> _WORK TO BE COMPLETED_
Look for the string "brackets" in the material below. Copy every line where you find it.

> _INFORMATION SHOWN_
Segment Open

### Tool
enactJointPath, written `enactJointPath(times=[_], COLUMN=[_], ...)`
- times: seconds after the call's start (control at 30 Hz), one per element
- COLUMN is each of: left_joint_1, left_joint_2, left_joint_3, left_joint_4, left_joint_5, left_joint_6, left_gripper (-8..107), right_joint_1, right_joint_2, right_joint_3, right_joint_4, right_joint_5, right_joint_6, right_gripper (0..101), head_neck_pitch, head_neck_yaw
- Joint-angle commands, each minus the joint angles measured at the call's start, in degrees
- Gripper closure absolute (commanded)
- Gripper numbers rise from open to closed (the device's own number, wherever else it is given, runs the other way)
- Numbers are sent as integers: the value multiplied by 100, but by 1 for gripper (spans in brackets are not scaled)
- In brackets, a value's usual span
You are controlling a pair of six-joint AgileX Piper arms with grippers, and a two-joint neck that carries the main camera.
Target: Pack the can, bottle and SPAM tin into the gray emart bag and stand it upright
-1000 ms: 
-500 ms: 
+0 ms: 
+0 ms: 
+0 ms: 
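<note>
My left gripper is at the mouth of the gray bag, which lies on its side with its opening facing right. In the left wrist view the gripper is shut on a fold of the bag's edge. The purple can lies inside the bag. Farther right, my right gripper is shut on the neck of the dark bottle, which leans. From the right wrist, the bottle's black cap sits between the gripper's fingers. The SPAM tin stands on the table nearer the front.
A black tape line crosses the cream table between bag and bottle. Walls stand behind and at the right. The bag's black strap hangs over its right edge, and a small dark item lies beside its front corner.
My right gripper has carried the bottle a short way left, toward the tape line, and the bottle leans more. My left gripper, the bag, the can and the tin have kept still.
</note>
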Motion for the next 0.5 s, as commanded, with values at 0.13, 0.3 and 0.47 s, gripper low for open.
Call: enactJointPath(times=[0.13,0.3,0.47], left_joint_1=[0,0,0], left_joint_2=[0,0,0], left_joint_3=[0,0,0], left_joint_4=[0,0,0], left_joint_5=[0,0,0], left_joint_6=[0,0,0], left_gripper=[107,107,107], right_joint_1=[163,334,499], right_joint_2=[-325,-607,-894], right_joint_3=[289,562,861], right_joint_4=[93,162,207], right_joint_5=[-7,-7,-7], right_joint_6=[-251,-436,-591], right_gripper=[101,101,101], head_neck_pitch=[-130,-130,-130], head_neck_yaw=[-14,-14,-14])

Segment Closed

> _RESPONSE BELOW_
- Numbers are sent as integers: the value multiplied by 100, but by 1 for gripper (spans in brackets are not scaled)
- In brackets, a value's usual span

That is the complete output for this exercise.